What to avoid is the opposite extreme of unlimited retakes with no time pressure, which lets a few candidates over-polish for an hour. One to three retakes, with a recording time limit per question, is the balance most teams want. How many retakes on a one-way interview covers what candidates expect here, and the time limit guide covers the recording side.

Lever 3: the invitation

The invite is the first thing the candidate sees, and a bad one loses people before they ever open the tool.

A few things move completion at this step:

  • Say why. A line explaining why you use this format and that a person will review the answers makes the step feel less like being processed by a machine.
  • Set expectations. State the number of questions and the rough time it takes. “Five questions, about fifteen minutes” lets someone decide to do it now instead of putting it off and forgetting.
  • Name the deadline clearly, and make it generous (see the next lever).
  • Keep it short. A wall of text reads as friction. So does a link buried three paragraphs down.

You can lift this straight from the invitation email template, which is built to do exactly this.

Lever 4: the deadline

A common failure mode here is simple procrastination. Candidates postpone, then run out of time and never finish. The interview was not hard. It just sat on a to-do list until the window closed.
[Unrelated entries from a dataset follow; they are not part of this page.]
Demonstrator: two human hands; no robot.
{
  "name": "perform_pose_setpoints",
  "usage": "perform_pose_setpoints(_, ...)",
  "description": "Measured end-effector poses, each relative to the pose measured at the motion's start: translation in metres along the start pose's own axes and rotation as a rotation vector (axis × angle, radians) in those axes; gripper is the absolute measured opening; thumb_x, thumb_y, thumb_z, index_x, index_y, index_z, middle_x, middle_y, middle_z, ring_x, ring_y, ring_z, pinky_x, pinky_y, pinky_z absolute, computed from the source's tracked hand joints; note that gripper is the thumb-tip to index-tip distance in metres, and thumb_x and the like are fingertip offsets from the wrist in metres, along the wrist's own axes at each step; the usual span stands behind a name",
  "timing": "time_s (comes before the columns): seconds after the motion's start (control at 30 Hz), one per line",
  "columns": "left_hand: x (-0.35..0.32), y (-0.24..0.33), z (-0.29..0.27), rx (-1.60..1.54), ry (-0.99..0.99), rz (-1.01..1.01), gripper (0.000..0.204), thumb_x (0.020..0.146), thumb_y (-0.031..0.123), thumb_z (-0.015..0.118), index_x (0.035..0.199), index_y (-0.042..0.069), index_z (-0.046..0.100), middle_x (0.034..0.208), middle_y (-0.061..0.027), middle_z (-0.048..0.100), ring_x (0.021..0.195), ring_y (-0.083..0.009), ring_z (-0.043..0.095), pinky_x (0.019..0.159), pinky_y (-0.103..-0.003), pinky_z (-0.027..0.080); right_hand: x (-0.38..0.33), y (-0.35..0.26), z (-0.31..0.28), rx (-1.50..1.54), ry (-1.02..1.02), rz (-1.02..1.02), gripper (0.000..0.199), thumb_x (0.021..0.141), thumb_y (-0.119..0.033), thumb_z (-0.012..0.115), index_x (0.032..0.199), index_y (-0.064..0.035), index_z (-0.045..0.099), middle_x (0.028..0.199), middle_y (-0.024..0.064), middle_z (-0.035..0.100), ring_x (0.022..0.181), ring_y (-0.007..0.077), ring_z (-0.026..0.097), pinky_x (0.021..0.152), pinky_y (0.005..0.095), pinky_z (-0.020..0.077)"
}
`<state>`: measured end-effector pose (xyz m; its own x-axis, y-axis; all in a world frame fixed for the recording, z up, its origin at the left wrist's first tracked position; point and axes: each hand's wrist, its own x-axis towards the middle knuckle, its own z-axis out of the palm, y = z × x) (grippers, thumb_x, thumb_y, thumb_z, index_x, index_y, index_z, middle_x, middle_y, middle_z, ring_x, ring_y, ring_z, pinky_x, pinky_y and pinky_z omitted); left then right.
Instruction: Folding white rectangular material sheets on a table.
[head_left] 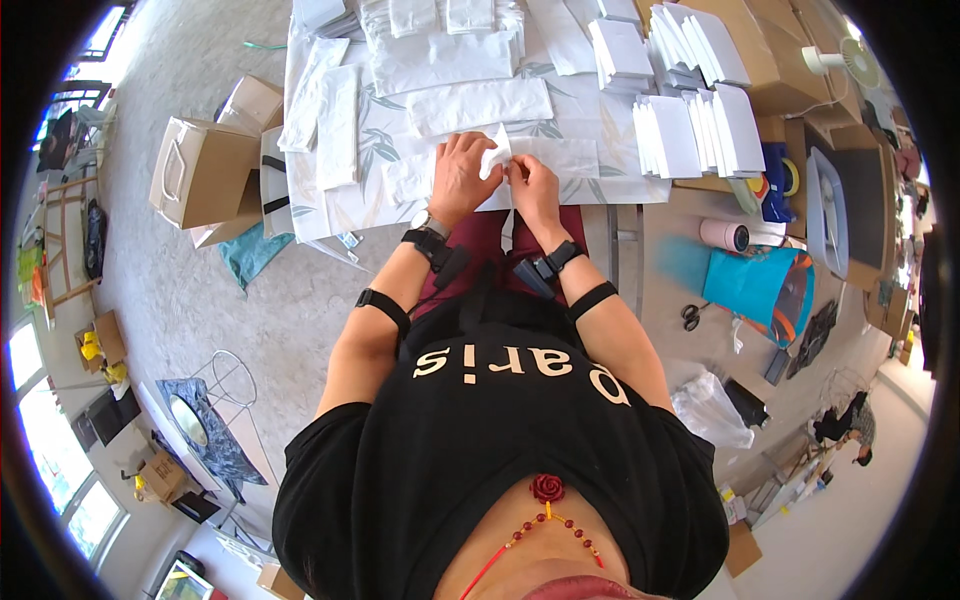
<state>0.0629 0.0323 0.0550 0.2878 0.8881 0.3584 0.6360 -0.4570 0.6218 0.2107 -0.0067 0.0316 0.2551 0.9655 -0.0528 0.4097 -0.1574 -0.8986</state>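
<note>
Over the table's near edge, both my hands meet at a small white crumpled piece [495, 157], thin like paper or film; its exact kind is unclear. My left hand [460, 182] is closed with thumb and fingers on its left side. My right hand [533, 190] pinches at its lower right edge, fingers pressed together. Beneath them a long flat white sleeve [572, 158] lies crosswise on the leaf-patterned tablecloth [375, 150]. Beyond my hands is another flat white sleeve [480, 105], with a pile of wider white sleeves [440, 65] behind it.
Several stacks of folded white sheets [668, 137] stand at the table's right, beside cardboard boxes [770, 50] and a small fan [858, 62]. More boxes [195, 170] sit on the floor at left. A pink cup [724, 235], scissors [691, 317] and a blue bag [755, 285] lie at right.
</note>
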Motion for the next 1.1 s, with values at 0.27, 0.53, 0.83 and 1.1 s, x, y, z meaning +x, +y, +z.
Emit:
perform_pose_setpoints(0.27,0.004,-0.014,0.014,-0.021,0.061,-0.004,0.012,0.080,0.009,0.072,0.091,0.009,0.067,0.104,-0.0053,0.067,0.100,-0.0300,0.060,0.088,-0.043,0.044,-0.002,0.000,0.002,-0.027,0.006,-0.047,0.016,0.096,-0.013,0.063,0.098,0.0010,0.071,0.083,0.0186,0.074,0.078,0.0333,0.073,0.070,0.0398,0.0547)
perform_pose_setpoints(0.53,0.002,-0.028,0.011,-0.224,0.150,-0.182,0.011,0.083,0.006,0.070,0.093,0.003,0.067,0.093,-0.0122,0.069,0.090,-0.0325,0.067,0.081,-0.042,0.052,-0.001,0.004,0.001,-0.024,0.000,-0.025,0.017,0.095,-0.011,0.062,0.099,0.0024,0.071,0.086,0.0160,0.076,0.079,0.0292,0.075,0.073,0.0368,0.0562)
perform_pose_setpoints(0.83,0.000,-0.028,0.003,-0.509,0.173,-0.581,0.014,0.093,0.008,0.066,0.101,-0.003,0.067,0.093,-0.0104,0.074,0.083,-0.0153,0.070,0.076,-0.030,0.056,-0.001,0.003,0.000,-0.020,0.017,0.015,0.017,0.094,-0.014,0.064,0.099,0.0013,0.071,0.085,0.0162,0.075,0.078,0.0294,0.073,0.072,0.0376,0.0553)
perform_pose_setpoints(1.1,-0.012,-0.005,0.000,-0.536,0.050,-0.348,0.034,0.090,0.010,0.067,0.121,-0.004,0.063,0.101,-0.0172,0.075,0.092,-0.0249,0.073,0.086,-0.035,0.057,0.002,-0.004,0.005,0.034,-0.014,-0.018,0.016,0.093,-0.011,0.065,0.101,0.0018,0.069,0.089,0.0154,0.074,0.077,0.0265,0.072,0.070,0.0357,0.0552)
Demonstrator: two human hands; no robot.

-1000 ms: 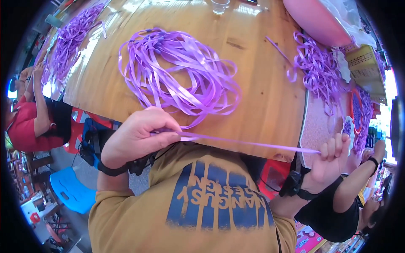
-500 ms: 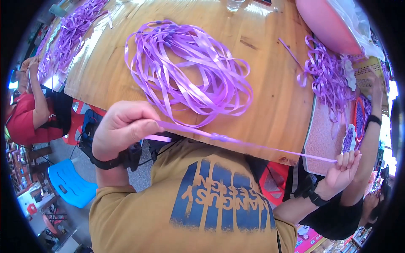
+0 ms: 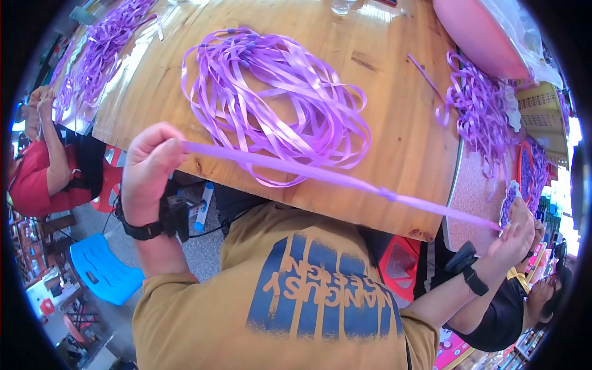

The fix is counterintuitive. A deadline that is too tight, “complete within 24 hours,” reads as disrespectful and pushes busy people to give up rather than scramble. A deadline that is too loose removes the nudge to act at all. A window of several days, with a single reminder partway through, tends to work best. It is enough time for someone with a job and a life to find a quiet half hour, and the reminder catches the ones who meant to and forgot.

A quick diagnostic

If your completion rate is lower than you want, walk these in order:

  1. Count your questions. More than five or six is the most likely culprit. Cut to the ones that map to a real screening goal.
  2. Check retakes. If you allow none, turn on at least one. That alone often moves the number.
  3. Reread your invite as a candidate. Is it short, clear about time, and does it explain why? If not, rewrite it.
  4. Look at your deadline. Tighter than two days is probably costing you. Set several days and add one reminder.
  5. Only then, decide if the rest is a filter. Once the design is clean, the candidates still not finishing are closer to genuine non-interest, and that is information, not a leak.

The goal is not the highest possible number. It is a rate where the people dropping out are the ones you would have screened out anyway, and the people you want are getting through without friction. Fix the four levers and the rate that remains tells you something real.

When you have the completion side handled, how to run an asynchronous interview covers the rest of the design: writing questions that force a real answer, scoring against a rubric, and keeping a human in the decision.

Frequently asked questions

What is a good completion rate for an asynchronous interview?
There is no published benchmark, but the few real numbers employers share land between 50% and 70%. One recruiter described a 50% take rate at a large company. Another, who sent the link to only about 40% of applicants, reported 60 to 70% of those completing. Treat anything above 60% as healthy and dig into the design if you are well below 50%.
Why do candidates drop out of one-way interviews?
The common reasons are a long or vague invite, too many questions, a tight deadline, no clear way to re-record, and the format itself. Some candidates dislike recording answers to a screen and abandon on principle. Each of these is partly fixable through how you set the interview up.
Does limiting retakes hurt completion?
It can. A no-retake interview punishes a single stumble and raises the stakes of every recording, which pushes some candidates to give up. Allowing at least one re-record lowers that pressure and tends to lift completion without making answers less honest.
How many questions is too many?
Completion falls as the interview gets longer. Three to five questions is the range most teams settle on. Past five or six, the interview starts to feel like unpaid homework and drop-off climbs.